Recorded data
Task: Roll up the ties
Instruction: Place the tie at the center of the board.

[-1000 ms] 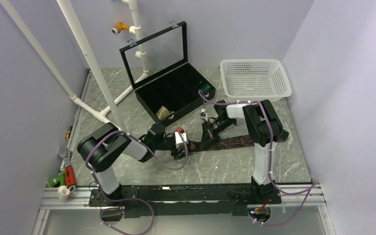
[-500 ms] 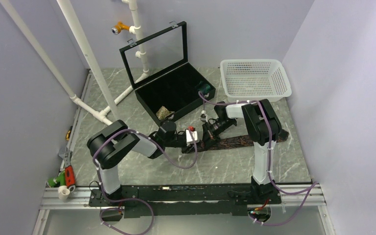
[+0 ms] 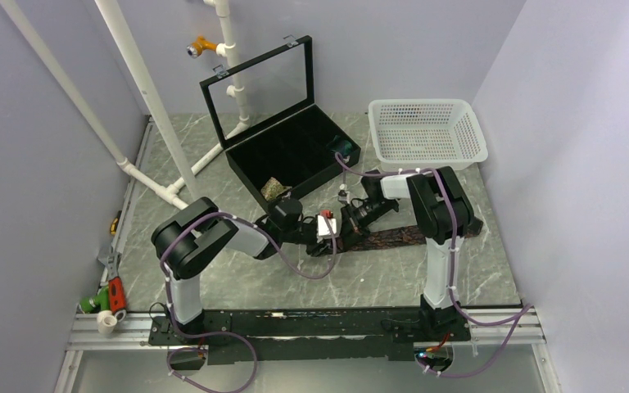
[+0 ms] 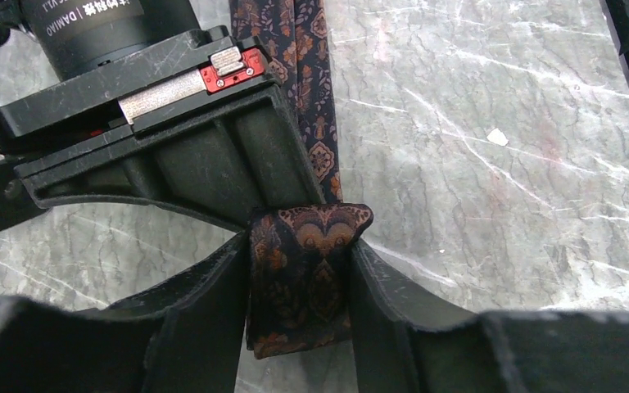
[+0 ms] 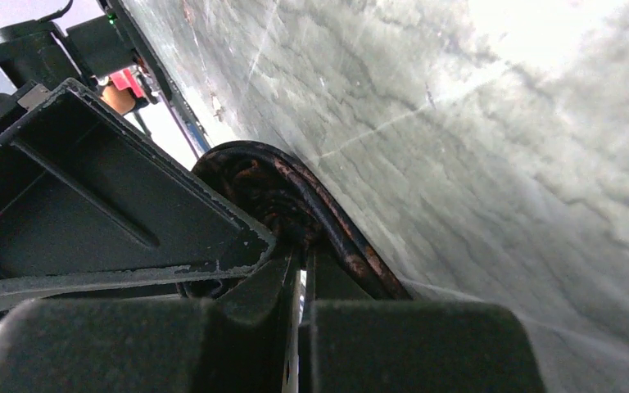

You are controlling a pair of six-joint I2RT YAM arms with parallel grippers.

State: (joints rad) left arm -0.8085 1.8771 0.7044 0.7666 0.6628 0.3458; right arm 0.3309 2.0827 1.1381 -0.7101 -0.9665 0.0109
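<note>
A dark brown-maroon tie point(image 3: 409, 237) lies stretched across the table toward the right. Its near end is wound into a small roll point(image 4: 303, 282). In the left wrist view my left gripper point(image 4: 299, 246) presses that roll from both sides, and the flat tie point(image 4: 311, 90) runs away beyond it. My right gripper point(image 5: 299, 250) is shut, pinching the tie at its tips, with a band of the fabric point(image 5: 328, 217) curving round them. In the top view the left gripper point(image 3: 333, 235) and the right gripper point(image 3: 346, 224) meet nose to nose. A tan rolled tie point(image 3: 274, 189) and a teal one point(image 3: 342, 148) sit in the black box.
The open black box point(image 3: 295, 155) with its raised glass lid stands behind the grippers. A white basket point(image 3: 467, 135) is at the back right. White pipes point(image 3: 151, 98) cross the left side. Hand tools point(image 3: 111, 293) lie at the left front edge.
My left arm has reached to the right, up to the right gripper, and its fingers have come in onto the rolled end of the tie. The right gripper stayed shut in place.
</note>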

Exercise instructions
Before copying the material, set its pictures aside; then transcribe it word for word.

Response below
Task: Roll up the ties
Instruction: Place the tie at the center of the board.

[-1000 ms] 
[-500 ms] 
[+0 ms] 
[+0 ms] 
[+0 ms] 

You are controlling a pair of six-joint I2RT YAM arms with parallel grippers.

State: (joints rad) left arm -0.8085 1.8771 0.7044 0.7666 0.6628 0.3458; right arm 0.3309 2.0827 1.1381 -0.7101 -0.9665 0.0109
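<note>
A dark brown-maroon tie point(image 3: 409, 237) lies stretched across the table toward the right. Its near end is wound into a small roll point(image 4: 303, 282). In the left wrist view my left gripper point(image 4: 299, 246) presses that roll from both sides, and the flat tie point(image 4: 311, 90) runs away beyond it. My right gripper point(image 5: 299, 250) is shut, pinching the tie at its tips, with a band of the fabric point(image 5: 328, 217) curving round them. In the top view the left gripper point(image 3: 333, 235) and the right gripper point(image 3: 346, 224) meet nose to nose. A tan rolled tie point(image 3: 274, 189) and a teal one point(image 3: 342, 148) sit in the black box.
The open black box point(image 3: 295, 155) with its raised glass lid stands behind the grippers. A white basket point(image 3: 467, 135) is at the back right. White pipes point(image 3: 151, 98) cross the left side. Hand tools point(image 3: 111, 293) lie at the left front edge.
My left arm has reached to the right, up to the right gripper, and its fingers have come in onto the rolled end of the tie. The right gripper stayed shut in place.
</note>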

Nothing else remains for the exercise.